Что касается самого автора, то он был и остается «человеком одной книги». Его друзья, братья дю Белле, оставались верны ему до конца, но большую часть жизни Рабле практиковал добродетель осмотрительности и держался на почтительном расстоянии от резиденции того Величества, чьим предполагаемым «привилегиям» он был обязан публикацией своих гнусных работ.
Он, однако, рискнул посетить Рим и не встретил никаких трудностей, напротив, был принят со всеми проявлениями сердечного приветствия. В 1550 году он вернулся во Францию и поселился в Мёдоне. Три года спустя он скончался.
Конечно, совершенно невозможно измерить точное и позитивное влияние, оказанное таким человеком. В конце концов, он был человеком, а не электрическим током или бочкой бензина.
Говорили, что он был лишь разрушителем.
Возможно, так оно и есть.
Но он был разрушителем в эпоху, когда существовала огромная и острая потребность в бригаде социальных разрушителей, возглавляемой именно такими людьми, как Эразм Роттердамский и Рабле.

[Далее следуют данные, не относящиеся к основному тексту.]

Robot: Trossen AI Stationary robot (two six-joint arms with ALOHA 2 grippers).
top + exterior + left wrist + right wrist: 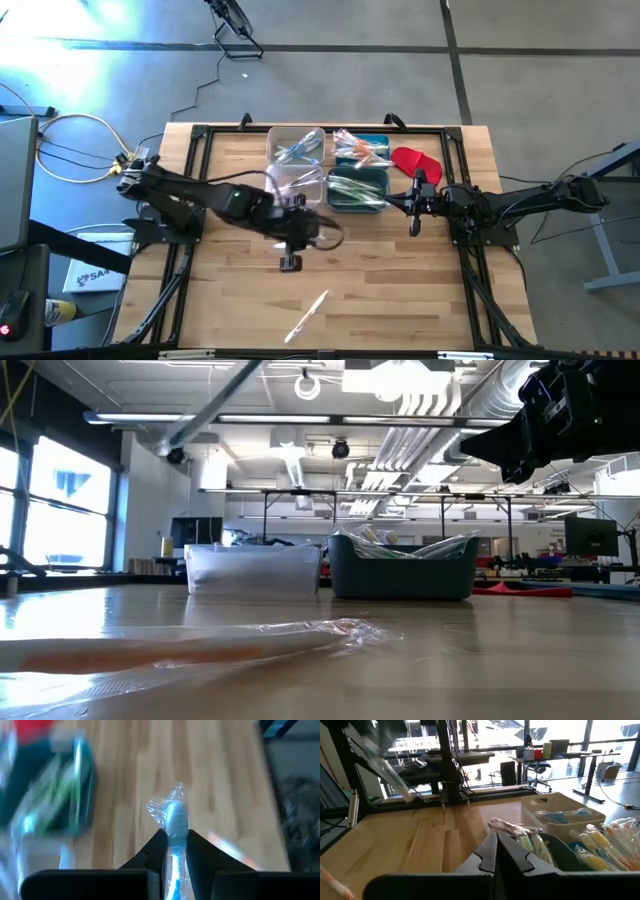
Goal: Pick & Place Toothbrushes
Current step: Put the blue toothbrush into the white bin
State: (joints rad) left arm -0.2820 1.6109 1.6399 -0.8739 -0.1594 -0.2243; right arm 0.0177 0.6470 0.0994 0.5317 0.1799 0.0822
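Now pinching a wrapped blue toothbrush (176, 827) in the left gripper (291, 262), mid-frame above the counter (400, 280), long axis along the fingers. Bins (296, 145) just up-frame. Right gripper (415, 228) waiting, pressed together, right of middle.

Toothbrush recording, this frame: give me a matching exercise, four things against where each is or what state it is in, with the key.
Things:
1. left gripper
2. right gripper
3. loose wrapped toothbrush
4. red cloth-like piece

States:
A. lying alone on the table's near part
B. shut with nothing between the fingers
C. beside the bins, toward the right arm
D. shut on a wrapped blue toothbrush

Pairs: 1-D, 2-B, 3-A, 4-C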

То, что многие из новых зданий будут такими же неудобными и уродливыми, как старые, которые они должны были заменить, — это то, чего никто не мог предвидеть.

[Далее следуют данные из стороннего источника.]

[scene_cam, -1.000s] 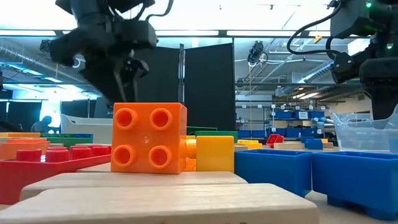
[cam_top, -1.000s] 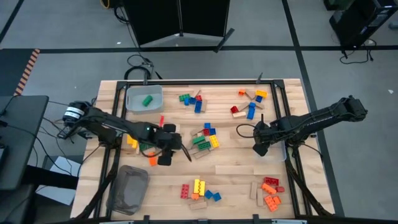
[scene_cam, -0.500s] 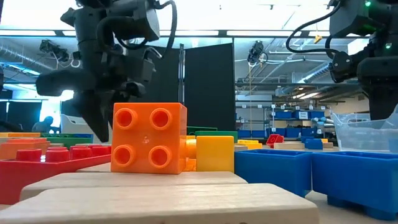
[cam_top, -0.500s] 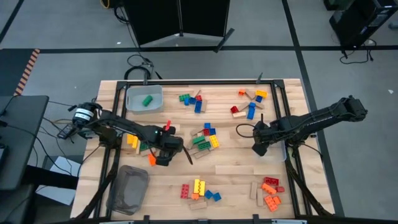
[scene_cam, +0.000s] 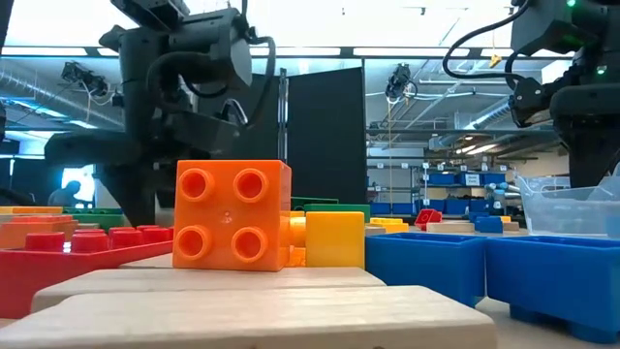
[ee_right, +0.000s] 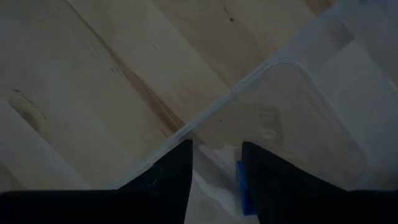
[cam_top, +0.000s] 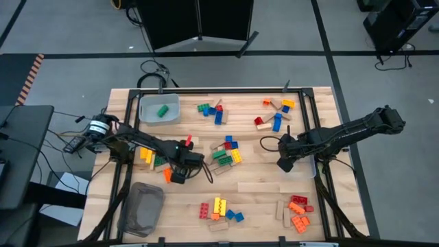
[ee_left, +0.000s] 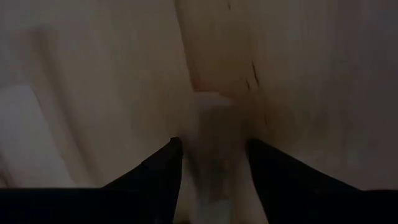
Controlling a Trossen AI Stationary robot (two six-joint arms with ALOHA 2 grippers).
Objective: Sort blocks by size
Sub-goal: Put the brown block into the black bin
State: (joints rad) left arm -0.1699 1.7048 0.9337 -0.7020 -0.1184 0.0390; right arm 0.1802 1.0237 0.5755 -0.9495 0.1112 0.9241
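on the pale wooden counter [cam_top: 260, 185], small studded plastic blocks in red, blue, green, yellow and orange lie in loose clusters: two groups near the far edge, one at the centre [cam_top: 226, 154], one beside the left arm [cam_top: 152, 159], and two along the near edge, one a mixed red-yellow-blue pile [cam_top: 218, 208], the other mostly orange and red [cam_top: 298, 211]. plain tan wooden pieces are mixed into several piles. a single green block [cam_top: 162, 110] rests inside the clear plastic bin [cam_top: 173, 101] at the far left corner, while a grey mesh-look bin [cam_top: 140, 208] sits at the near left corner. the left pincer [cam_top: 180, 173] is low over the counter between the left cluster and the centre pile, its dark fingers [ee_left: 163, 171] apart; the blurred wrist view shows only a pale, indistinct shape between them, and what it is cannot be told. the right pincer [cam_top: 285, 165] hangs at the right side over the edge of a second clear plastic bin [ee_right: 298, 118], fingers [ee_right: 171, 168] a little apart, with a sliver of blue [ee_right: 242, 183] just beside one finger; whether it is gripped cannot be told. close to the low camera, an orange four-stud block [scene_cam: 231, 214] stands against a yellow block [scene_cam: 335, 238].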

И, во всяком случае, это была вина следующего поколения.
Именно их мы должны винить.
Им был дан шанс, которым мало кто когда-либо пользовался, — начать все сначала.

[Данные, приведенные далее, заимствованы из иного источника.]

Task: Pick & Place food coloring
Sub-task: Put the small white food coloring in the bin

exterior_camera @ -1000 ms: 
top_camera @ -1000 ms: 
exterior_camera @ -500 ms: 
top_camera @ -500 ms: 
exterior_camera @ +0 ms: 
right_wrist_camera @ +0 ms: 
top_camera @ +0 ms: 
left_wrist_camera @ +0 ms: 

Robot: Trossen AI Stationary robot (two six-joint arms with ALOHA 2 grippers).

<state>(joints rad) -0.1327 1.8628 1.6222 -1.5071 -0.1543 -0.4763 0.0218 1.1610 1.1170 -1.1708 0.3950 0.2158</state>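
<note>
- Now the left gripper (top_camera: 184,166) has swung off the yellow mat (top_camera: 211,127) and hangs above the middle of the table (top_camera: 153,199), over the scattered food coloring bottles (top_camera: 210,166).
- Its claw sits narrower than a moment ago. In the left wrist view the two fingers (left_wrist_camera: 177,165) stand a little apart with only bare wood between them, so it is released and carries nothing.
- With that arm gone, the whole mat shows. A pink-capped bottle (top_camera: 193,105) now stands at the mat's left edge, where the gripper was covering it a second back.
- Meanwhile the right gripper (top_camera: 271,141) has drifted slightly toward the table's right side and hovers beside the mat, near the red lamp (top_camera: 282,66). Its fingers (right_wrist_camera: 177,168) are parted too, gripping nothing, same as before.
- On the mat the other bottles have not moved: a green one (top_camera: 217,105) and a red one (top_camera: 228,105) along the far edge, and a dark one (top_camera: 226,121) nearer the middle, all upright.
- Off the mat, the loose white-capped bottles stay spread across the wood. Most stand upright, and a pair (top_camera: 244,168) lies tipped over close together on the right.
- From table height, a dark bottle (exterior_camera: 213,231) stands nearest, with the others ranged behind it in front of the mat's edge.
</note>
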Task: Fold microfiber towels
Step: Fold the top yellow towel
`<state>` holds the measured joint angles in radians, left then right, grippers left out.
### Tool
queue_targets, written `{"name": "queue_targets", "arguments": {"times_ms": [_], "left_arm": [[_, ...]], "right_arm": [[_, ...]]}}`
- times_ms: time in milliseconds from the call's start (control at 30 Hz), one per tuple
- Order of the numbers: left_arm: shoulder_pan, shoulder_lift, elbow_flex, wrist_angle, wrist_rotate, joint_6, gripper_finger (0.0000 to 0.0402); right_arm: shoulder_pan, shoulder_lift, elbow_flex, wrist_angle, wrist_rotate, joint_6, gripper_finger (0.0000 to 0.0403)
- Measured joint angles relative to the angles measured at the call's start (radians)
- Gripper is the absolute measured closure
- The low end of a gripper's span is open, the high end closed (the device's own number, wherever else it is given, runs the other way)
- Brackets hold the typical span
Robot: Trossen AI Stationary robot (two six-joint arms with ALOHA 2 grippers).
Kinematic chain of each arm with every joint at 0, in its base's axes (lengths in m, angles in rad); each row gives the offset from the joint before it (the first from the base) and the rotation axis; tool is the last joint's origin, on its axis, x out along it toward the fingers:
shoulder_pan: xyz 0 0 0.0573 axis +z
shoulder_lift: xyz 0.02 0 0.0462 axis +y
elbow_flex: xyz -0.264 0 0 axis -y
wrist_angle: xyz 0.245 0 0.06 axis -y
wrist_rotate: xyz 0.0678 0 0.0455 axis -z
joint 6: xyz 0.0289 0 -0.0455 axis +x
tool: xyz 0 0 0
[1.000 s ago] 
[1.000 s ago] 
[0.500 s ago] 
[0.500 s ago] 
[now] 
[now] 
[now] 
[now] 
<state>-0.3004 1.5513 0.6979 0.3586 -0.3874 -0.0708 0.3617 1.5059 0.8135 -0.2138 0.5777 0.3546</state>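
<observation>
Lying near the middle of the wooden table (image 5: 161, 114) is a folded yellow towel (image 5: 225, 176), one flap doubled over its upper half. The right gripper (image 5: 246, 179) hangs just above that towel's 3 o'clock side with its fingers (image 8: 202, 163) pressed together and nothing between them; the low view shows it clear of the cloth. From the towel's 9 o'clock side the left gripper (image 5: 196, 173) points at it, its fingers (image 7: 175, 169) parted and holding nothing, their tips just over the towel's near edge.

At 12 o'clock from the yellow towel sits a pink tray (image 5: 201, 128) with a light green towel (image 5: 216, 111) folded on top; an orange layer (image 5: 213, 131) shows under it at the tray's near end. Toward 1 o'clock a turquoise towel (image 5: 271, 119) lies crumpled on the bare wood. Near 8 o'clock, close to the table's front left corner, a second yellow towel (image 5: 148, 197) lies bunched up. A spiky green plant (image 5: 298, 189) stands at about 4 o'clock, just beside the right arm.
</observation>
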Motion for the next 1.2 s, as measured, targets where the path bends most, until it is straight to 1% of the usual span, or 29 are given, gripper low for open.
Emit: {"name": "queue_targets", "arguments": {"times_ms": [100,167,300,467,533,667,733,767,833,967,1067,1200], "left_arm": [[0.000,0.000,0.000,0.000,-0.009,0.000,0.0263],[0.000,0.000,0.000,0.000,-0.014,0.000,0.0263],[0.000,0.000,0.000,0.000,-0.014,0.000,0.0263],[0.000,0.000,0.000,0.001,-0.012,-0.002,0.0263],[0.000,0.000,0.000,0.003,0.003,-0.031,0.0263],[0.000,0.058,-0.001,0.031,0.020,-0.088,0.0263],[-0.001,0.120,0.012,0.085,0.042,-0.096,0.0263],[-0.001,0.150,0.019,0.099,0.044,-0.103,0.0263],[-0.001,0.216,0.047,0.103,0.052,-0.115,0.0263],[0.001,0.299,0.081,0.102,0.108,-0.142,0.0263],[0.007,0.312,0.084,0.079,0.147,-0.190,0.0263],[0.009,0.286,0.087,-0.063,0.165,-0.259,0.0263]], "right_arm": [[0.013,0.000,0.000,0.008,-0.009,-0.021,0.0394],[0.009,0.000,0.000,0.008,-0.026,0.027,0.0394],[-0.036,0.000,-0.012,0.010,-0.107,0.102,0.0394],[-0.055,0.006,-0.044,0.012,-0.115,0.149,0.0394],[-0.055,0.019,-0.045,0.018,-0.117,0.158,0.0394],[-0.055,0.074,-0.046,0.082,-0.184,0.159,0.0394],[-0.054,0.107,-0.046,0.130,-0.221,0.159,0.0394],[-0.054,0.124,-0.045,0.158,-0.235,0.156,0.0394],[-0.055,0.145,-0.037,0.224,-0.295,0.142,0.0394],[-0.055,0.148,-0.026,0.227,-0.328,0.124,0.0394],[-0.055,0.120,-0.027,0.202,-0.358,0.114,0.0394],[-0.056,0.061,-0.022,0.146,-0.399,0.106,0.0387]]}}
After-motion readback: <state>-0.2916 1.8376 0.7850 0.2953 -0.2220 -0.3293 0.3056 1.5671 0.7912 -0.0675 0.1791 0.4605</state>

Да помилует Господь их души за то, как они пренебрегли своими возможностями.
ГЛАВА XV. НОВЫЕ ВЫВЕСКИ ДЛЯ СТАРЫХ
Величайший из современных поэтов видел мир как огромный океан, по которому плыли многие корабли. Всякий раз, когда эти маленькие суденышки сталкивались друг с другом, они создавали «чудесную музыку», которую люди называют историей.
Я хотел бы позаимствовать океан Гейне, но для своей собственной цели и сравнения. Когда мы были детьми, было весело бросать камешки в пруд. Они производили приятный всплеск, а затем красивые маленькие круги расходились все шире и шире, и это было очень приятно. Если под рукой были кирпичи (что иногда случалось), можно было создать армаду из скорлупок грецких орехов и спичек и подвергнуть этот хрупкий флот настоящему искусственному шторму, при условии, что тяжелый снаряд не создаст той фатальной потери равновесия, которая иногда настигает маленьких детей, играющих слишком близко к краю воды, и отправляет их спать без ужина.
В той особой вселенной, что отведена взрослым, такое времяпрепровождение не совсем неизвестно, но результаты, как правило, бывают гораздо более катастрофичными.
Все спокойно, светит солнце, водомерки весело скользят по воде, и вдруг появляется дерзкий, плохой мальчишка с куском мельничного жернова (одному Богу известно, где он его нашел!), и прежде чем кто-либо успевает его остановить, он швыряет его прямо в середину старого утиного пруда. И тут поднимается страшный шум: кто это сделал, как его следует выпороть, одни говорят: «О, оставьте его в покое», а другие, из чистой зависти к ребенку, который привлекает всеобщее внимание, хватают все, что попадается под руку, и бросают в воду. Всех обдает брызгами, одно цепляется за другое, и обычный результат — всеобщая драка и несколько миллионов разбитых голов.
Александр был таким дерзким, плохим мальчишкой.
А Елена Троянская, в своей очаровательной манере, была такой плохой, дерзкой девчонкой, и история просто полна ими.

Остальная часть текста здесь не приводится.